Exercise details
Give the number of lines in the material below that include "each", and write nothing else.

Data provided
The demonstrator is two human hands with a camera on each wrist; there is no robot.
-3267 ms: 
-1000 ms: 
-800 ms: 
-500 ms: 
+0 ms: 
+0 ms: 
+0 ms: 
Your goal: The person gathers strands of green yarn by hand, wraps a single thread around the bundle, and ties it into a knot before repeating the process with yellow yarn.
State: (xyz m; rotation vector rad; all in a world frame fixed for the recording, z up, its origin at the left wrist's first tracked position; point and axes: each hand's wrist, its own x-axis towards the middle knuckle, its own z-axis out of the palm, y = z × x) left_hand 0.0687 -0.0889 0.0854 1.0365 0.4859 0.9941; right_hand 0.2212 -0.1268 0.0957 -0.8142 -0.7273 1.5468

Result below
2